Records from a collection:
--- START ---

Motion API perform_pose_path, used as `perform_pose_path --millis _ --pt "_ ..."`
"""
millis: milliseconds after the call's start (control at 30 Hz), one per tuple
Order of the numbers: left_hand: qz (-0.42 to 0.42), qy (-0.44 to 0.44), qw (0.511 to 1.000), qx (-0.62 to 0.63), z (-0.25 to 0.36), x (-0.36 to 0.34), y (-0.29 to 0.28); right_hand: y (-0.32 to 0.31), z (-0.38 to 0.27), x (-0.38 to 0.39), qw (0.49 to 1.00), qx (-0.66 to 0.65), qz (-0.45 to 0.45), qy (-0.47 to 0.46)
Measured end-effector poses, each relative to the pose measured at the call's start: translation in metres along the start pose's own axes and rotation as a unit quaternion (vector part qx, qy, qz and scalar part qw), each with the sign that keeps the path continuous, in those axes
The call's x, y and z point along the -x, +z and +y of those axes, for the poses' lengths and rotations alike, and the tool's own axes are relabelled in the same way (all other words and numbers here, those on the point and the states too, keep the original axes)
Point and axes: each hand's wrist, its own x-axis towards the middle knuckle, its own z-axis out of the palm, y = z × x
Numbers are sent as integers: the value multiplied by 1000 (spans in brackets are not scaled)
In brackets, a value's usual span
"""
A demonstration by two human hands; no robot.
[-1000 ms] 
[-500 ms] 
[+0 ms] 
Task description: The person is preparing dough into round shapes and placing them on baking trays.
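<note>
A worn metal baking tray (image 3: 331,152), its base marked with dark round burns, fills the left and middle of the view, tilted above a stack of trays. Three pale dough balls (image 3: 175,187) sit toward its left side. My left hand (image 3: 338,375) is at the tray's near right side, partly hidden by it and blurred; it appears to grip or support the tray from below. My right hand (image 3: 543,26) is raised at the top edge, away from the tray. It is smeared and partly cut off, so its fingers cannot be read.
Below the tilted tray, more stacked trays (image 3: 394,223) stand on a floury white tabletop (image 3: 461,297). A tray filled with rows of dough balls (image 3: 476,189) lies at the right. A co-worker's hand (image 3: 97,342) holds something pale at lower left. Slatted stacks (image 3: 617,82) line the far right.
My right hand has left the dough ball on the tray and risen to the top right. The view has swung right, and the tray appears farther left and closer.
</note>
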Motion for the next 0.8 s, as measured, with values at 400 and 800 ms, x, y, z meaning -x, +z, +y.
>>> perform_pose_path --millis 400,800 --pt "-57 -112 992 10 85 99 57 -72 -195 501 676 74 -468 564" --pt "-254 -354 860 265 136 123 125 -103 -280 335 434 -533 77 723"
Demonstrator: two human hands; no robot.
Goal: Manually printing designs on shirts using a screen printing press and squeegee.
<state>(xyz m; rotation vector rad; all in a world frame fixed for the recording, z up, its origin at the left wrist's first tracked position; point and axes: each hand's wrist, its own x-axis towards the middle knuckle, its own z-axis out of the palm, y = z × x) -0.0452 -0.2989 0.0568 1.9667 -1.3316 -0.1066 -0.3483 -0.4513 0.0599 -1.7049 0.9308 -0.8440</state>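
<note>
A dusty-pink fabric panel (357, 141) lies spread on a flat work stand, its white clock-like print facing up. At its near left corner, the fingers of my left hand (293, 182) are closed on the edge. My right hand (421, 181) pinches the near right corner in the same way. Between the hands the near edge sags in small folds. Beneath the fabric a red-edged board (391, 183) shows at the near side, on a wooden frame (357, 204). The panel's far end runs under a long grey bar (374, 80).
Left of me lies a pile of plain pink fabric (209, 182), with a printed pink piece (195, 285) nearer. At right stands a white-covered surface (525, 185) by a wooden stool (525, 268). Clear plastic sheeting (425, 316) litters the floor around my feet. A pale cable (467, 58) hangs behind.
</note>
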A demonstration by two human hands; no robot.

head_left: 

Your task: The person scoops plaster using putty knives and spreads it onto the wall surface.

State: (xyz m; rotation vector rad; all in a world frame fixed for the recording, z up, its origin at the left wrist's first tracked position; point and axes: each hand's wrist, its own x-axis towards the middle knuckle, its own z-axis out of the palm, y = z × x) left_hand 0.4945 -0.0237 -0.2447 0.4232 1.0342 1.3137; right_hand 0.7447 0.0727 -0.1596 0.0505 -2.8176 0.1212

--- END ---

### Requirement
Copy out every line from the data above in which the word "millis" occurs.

### Answer box
Motion API perform_pose_path, used as `perform_pose_path --millis _ --pt "_ ..."`
millis: milliseconds after the call's start (control at 30 Hz), one per tuple
>>> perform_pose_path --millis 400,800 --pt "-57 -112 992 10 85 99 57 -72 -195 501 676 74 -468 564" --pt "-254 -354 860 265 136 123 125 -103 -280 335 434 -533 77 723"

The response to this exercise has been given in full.